I rubbed my hands together briskly, the chill seeping into the silo quicker than I'd expected. The cold didn't bother me, but I wasn't the one getting ready to take a bath. "It's the best I can do," I said as I placed a bucket of room-temperature water next to her on the floor. "I'd heat it up, but we closed the shafts so there's no way to vent the smoke." 

I didn't bother to explain our reasoning. Hearing that we were afraid the people we'd taken her from would retaliate probably wasn't the best way to get her to talk. 

Sitting down beside her, I reached out and attempted to pull the remnants of what appeared to be elastic from her hair. She responded with glare and a not so playful slap across my cheek. I rubbed my cheek, still stinging from where she made contact, and made a mental note not to touch her without warning.  

Her hand was shaking when it fell back to her lap.
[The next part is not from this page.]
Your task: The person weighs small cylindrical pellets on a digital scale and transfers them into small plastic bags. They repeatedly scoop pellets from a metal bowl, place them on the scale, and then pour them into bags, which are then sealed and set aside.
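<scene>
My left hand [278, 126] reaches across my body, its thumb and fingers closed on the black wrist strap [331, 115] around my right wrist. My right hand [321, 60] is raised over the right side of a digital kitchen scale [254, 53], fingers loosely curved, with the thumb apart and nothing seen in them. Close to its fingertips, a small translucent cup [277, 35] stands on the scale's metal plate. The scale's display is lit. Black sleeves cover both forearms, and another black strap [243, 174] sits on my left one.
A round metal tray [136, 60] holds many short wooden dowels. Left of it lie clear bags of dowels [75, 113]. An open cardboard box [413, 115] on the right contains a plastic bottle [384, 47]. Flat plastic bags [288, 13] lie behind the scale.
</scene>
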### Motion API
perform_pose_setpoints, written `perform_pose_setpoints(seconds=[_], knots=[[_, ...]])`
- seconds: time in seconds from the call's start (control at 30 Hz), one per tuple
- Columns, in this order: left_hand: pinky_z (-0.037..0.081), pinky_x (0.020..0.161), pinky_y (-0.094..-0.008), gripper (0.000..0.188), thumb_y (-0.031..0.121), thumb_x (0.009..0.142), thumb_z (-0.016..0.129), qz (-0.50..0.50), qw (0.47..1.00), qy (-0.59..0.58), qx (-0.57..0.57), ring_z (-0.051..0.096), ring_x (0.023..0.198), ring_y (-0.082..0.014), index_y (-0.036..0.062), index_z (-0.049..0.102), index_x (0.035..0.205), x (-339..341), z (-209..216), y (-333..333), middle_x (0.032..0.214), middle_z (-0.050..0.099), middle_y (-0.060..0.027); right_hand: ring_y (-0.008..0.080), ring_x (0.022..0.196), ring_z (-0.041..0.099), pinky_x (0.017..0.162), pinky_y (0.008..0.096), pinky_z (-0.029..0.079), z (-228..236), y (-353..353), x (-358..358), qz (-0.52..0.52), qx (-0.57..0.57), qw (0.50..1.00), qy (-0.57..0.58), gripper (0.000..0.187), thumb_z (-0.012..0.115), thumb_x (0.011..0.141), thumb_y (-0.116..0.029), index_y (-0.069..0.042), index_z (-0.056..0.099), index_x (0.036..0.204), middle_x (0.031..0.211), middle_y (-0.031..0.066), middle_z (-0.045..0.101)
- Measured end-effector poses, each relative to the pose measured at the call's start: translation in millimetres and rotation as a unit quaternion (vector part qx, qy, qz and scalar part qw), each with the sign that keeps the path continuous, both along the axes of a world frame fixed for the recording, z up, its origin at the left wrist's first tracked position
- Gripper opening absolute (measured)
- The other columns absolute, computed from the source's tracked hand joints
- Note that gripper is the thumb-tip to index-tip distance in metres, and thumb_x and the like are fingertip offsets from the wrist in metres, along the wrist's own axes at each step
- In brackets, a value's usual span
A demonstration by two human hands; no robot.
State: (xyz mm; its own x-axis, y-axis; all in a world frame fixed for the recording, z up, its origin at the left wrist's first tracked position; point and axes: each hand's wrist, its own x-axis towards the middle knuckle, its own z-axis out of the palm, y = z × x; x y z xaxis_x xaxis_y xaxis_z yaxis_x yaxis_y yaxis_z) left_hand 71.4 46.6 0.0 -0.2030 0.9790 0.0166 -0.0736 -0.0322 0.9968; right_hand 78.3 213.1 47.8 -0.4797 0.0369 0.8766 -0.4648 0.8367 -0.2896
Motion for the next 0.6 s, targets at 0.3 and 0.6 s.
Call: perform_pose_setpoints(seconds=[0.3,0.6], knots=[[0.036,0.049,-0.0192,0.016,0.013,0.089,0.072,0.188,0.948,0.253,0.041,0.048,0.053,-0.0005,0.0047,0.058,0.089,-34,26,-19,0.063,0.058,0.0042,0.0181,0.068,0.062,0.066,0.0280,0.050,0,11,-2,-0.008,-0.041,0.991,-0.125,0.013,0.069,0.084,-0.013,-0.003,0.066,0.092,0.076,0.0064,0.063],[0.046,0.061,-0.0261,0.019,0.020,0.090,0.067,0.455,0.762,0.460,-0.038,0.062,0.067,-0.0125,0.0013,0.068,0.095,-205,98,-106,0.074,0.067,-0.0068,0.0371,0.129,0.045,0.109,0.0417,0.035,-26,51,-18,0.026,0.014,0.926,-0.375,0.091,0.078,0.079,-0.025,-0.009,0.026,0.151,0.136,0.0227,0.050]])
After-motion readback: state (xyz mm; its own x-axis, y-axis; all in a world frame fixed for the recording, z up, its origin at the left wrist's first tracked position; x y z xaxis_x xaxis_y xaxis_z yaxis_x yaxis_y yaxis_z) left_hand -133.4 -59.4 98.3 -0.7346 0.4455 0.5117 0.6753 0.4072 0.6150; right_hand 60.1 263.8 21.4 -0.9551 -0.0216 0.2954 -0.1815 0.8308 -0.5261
She hadn't slept in days, and that small defensive gesture had sucked more energy than she had to spare.  

I motioned toward her hair, the tangled strands wrapped around the decomposing elastic. "If you don't take that out, the knots are only going to get worse."  

She reached up, her hand still trembling, and yanked at the band. It snapped back, taking with it a chunk of her hair. She didn't try again, just laid her head back against the wall and buried her hands beneath the quilt. 

"Let me try," I said, qualifying my request when she slid out of my reach. "That's not what I'm after. You need to get cleaned up and you need to sleep."  

When she eyed me warily, so I took the knife I had tucked into the back of my jeans and placed it in her lap. "Here, you can even keep this."  

It was a gamble on my part. She'd either see it as a gesture of my good faith and let me help, or decide I wasn't trustworthy and gut me alive. Either way, I didn't see another option. 

Giving a small nod, she tilted her head in my direction, giving me access to her hair. I suppressed a smile as I, once again, reached for the band. She winced as I gripped the elastic and attempted to tug it free. I mumbled my apology and went at it a little gentler, breaking the elastic rather than trying to unravel the mess of snarls.  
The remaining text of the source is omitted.